## Task details:
Word for word, output every line of the material below, minus pictures.

## Dataset excerpt:
►
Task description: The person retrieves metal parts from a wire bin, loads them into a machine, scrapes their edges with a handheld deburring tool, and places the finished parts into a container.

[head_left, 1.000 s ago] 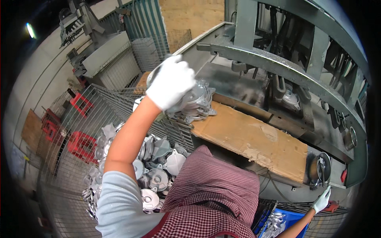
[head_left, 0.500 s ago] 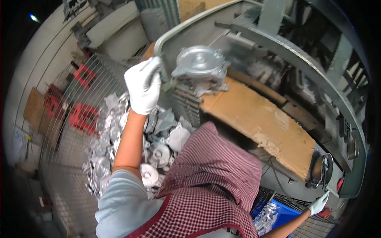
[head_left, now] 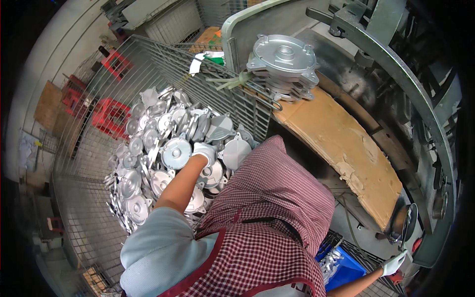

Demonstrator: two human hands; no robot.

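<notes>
In a white glove, my left hand (head_left: 204, 152) reaches down into a heap of silver cast-metal covers (head_left: 129, 183). A round cover (head_left: 176, 153) lies right beside its fingers, which are hidden, so its grip does not show. At the lower right, my right hand (head_left: 393, 264), also gloved, has its fingers stretched out close below a round, dark-rimmed fixture (head_left: 408, 220). I see nothing held in it. A stack of similar covers (head_left: 284, 54) stands at the far end of a brown cardboard sheet (head_left: 346, 148).
A large wire cage (head_left: 163, 57) surrounds the heap, with a pale tie (head_left: 230, 82) knotted on its edge. A curved green-grey machine frame (head_left: 410, 94) borders the right side. Beside my apron, a blue bin (head_left: 349, 272) holds small metal parts. Red crates (head_left: 110, 116) stand beyond the cage.
My left hand has moved from beside the stacked covers down into the heap. The view has shifted, and my right hand stays near the round fixture.
</notes>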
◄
## Solution to this task:
Task description: The person retrieves metal parts from a wire bin, loads them into a machine, scrapes their edges with a handheld deburring tool, and places the finished parts into a container.

[head_left, 1.000 s ago] 
[head_left, 0.500 s ago] 
[head_left, now] 

Demonstrator: two human hands; no robot.

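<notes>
In a white glove, my left hand (head_left: 204, 152) reaches down into a heap of silver cast-metal covers (head_left: 129, 183). A round cover (head_left: 176, 153) lies right beside its fingers, which are hidden, so its grip does not show. At the lower right, my right hand (head_left: 393, 264), also gloved, has its fingers stretched out close below a round, dark-rimmed fixture (head_left: 408, 220). I see nothing held in it. A stack of similar covers (head_left: 284, 54) stands at the far end of a brown cardboard sheet (head_left: 346, 148).
A large wire cage (head_left: 163, 57) surrounds the heap, with a pale tie (head_left: 230, 82) knotted on its edge. A curved green-grey machine frame (head_left: 410, 94) borders the right side. Beside my apron, a blue bin (head_left: 349, 272) holds small metal parts. Red crates (head_left: 110, 116) stand beyond the cage.
My left hand has moved from beside the stacked covers down into the heap. The view has shifted, and my right hand stays near the round fixture.
</notes>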

Nothing remains to be answered in this exercise.